Without unity, the ANC will be ineffective in discharging its responsibility to deliver economic emancipation and free the masses from the shackles of poverty, unemployment, and inequality. Only a united ANC that speaks with one voice is capable of accelerating the restoration of the dignity of the impoverished masses. History would judge the ANC harshly if it paid lip service to the unity of the movement and the people.

The cause for a united, non-racial, non-sexist, equal and prosperous society for which Oliver Tambo and his generation dedicated their lives, must triumph.

It must triumph because, at this historical juncture, volunteers and cadres of his organisation are resolute to deliver an emphatic victory on 8 May for Africa’s tried and tested glorious liberation movement, the African National Congress.

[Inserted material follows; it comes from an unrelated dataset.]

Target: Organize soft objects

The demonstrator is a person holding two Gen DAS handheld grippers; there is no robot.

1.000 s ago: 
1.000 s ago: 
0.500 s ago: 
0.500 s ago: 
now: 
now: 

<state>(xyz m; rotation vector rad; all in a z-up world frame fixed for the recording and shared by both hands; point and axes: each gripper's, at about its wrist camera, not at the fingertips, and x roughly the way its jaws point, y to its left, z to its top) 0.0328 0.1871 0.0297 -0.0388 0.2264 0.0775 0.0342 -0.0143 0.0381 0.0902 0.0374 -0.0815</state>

We salute them for their discipline, humility, and indefatigable spirit as they move inch-by-inch, from house to house, and from street to street organising the people and renewing their pledge to deliver the National Democratic Society.

Oliver Tambo must have had their calibre in mind when he said in 1985: “the distinctive feature of the revolutionary cadre is a high level of discipline, dedication and courage in carrying out the tasks assigned by the movement. Such cadres are guided by our goal of a united, non-racial and democratic South Africa.”

We raise our banner of black, green, and gold in honour of our volunteers and revolutionary cadres for guaranteeing that as long as the ANC lives, Oliver Tambo and the ideals which he cherished remain a cornerstone of the new society that we are building brick by brick, day by day.

At Friday dawn, 23 April 1993, the son of Julia and Mzimeni, our beloved Oliver Reginald Tambo, took his last breath.

Born in rural Mbizana in the vicinity of the expansive, peaceful Ngele Mountains and the tranquil Umtamvuna River in Mbizana, Pondoland, Oliver Tambo was 74 years old when his attentive heart stopped beating.

When our country and the world returned his mortal remains to our rich African soil in Watville on 2 May 1993, it was palpable that a unique, incomparable chapter in the life of the South African revolution had come to an end.

Love for people and steadfast commitment to justice is the soul and essence of all great revolutionaries. And Oliver Tambo was the incarnation par excellence of that deep love for humanity.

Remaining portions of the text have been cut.